We can save millions of mosquitos from needlessly dying of aids

What's the difference between a mosquito and a hedge fund manager? A mosquito will stop sucking your blood before its head explodes.

Full disclosure: Got this from Bill Mahr

Stealing mosquito repellent...

Jacking Off!Β©

If only we had more money for mosquito nets in Africa...

think of all the mosquitoes we could save from dying needlessly of AIDS.

It's not until a mosquito lands on your genitals...

That you realize that not everything can be solved with violence.

It turns out I have really attractive genes.

I get like 20 mosquito bites a day.

What do you call a Muslim mosquito?

A mosqueito.

You can't cross a mosquito with a mountainclimber

because you can't cross a vector with a scalar

What happened to the biologist who swallowed mosquito larvae?

She pupaed her pants.

How many mosquitoes does it take to screw in a lightbulb?

Two. But I don't know how they got in there.

Once in a lifetime opportunity…

Unknown: Define once in a lifetime opportunity.
Unknown: A mosquito, landing on your wife's face.

Once in a lifetime

What is once in a lifetime opportunity?

A mosquito sitting on your wife's face.:πŸ˜›

what is the difference between mosquito and prostitute?
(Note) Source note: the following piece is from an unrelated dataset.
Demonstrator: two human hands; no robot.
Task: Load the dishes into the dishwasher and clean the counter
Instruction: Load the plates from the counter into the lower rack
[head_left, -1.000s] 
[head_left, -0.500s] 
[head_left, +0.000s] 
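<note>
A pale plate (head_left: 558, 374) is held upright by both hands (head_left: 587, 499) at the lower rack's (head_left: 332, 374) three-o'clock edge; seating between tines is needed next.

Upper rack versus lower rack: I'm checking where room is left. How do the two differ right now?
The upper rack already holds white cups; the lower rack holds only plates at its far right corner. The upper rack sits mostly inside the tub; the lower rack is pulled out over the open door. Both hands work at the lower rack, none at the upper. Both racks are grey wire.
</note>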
One sucks free of cost while the other is paid for sucking

A baby mosquito had just returned after his first flight.

Daddy mosquito asked, "So, son, how did it feel?"
The baby mosquito replied, "Wow, Dad, it was wonderful. Everyone was clapping for me!"

Why do mosquitoes always leave an orchestra performance before it ends?

Because the standing ovation can be quite deadly to them

What's the difference between a lawyer and a mosquito?

One is a blood sucking parasite, and the other is an insect.

If only Africa had more mosquito nets...

We could stop millions and mosquitoes from dying needlessly of AIDS.

Why does a mosquito buzz in your ears?

It doesn't. It buzzes everywhere, only you can hear it from your ears.

What's the difference between a scalar and a vector?

One climbs mountains and the other's probably a mosquito.

Why was the young mosquito up all night and stressed out?

He was studying for a blood test

"____" walks into to a bar...

A mulatto, an albino and a mosquito walk into a bar. The bartender takes one look at them and.... nevermind.

Mosquito joke

My friends Joke.

"Maybe if mosquito had boobies they could suck each other instead of blood.

Who teaches at a mosque?

A mosquito

How to make Mosquito jokes?

We have collected gags and puns about Mosquito to have fun with. Do you want to stand out in a crowd with a good sense of humour joking about Mosquito? If Yes here are a lot more hilarious lines and funny Mosquito pick up lines to share with friends.